[Collected data entries]
━━━━━━━━

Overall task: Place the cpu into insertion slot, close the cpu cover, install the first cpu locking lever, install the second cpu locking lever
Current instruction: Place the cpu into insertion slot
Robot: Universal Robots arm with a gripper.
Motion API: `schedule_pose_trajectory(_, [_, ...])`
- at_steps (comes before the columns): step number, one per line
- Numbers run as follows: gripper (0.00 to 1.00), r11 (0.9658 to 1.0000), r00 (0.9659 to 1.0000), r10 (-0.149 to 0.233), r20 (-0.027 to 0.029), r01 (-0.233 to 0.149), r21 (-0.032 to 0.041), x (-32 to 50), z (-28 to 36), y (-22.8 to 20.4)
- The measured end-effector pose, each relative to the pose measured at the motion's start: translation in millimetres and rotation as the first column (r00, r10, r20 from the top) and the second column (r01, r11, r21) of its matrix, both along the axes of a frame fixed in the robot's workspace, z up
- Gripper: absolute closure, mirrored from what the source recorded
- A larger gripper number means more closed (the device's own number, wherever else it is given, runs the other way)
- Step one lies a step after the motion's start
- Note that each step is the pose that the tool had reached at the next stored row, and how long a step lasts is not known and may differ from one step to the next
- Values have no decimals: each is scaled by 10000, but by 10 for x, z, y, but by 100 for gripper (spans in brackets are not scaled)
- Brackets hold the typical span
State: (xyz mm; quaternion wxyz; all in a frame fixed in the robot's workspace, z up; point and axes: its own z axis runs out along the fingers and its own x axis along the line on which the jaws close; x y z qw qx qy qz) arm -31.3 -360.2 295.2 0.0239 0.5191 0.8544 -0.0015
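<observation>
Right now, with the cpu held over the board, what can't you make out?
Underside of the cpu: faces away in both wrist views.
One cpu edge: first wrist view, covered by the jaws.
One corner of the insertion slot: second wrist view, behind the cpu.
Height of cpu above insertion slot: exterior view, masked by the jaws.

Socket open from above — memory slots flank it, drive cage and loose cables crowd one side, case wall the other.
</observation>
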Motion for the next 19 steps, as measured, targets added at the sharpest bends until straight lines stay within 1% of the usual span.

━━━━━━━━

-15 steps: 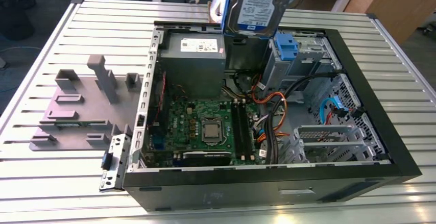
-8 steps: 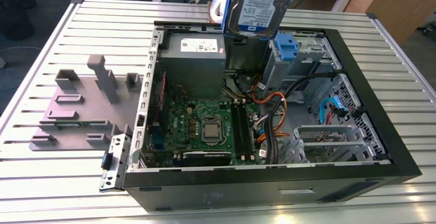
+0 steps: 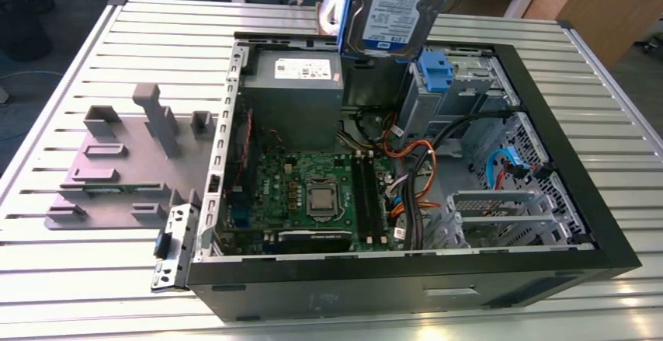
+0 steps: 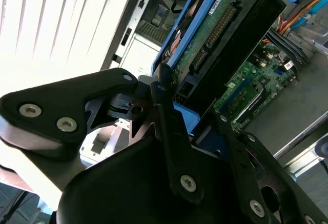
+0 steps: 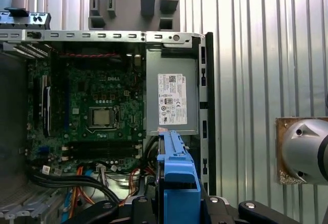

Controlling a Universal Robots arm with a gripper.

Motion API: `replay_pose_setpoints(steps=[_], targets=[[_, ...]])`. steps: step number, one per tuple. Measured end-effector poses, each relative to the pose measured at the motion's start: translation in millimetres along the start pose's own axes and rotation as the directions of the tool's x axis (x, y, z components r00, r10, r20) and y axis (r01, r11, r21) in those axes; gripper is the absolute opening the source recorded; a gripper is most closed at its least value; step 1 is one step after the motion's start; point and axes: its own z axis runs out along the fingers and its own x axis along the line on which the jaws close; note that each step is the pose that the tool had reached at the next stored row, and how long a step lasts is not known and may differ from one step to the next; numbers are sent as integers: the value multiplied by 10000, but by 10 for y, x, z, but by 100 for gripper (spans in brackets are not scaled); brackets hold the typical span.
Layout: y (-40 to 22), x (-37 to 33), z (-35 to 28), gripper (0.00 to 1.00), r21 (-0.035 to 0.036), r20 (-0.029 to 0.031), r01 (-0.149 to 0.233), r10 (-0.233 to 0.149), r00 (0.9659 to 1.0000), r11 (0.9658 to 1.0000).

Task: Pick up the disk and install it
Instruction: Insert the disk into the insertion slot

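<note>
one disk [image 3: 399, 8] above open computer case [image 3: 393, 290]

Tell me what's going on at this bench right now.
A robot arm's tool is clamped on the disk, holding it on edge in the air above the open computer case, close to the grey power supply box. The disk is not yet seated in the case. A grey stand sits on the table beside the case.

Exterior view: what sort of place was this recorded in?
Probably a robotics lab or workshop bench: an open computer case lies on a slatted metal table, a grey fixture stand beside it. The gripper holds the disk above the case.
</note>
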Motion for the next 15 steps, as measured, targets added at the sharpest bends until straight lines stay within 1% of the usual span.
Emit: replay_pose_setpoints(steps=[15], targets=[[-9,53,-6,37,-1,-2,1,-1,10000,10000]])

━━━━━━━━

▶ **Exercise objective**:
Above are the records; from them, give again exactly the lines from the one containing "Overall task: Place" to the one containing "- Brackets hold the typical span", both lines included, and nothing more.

▶ **Finished task**:
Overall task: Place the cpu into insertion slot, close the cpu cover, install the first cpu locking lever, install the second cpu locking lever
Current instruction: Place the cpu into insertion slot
Robot: Universal Robots arm with a gripper.
Motion API: `schedule_pose_trajectory(_, [_, ...])`
- at_steps (comes before the columns): step number, one per line
- Numbers run as follows: gripper (0.00 to 1.00), r11 (0.9658 to 1.0000), r00 (0.9659 to 1.0000), r10 (-0.149 to 0.233), r20 (-0.027 to 0.029), r01 (-0.233 to 0.149), r21 (-0.032 to 0.041), x (-32 to 50), z (-28 to 36), y (-22.8 to 20.4)
- The measured end-effector pose, each relative to the pose measured at the motion's start: translation in millimetres and rotation as the first column (r00, r10, r20 from the top) and the second column (r01, r11, r21) of its matrix, both along the axes of a frame fixed in the robot's workspace, z up
- Gripper: absolute closure, mirrored from what the source recorded
- A larger gripper number means more closed (the device's own number, wherever else it is given, runs the other way)
- Step one lies a step after the motion's start
- Note that each step is the pose that the tool had reached at the next stored row, and how long a step lasts is not known and may differ from one step to the next
- Values have no decimals: each is scaled by 10000, but by 10 for x, z, y, but by 100 for gripper (spans in brackets are not scaled)
- Brackets hold the typical span

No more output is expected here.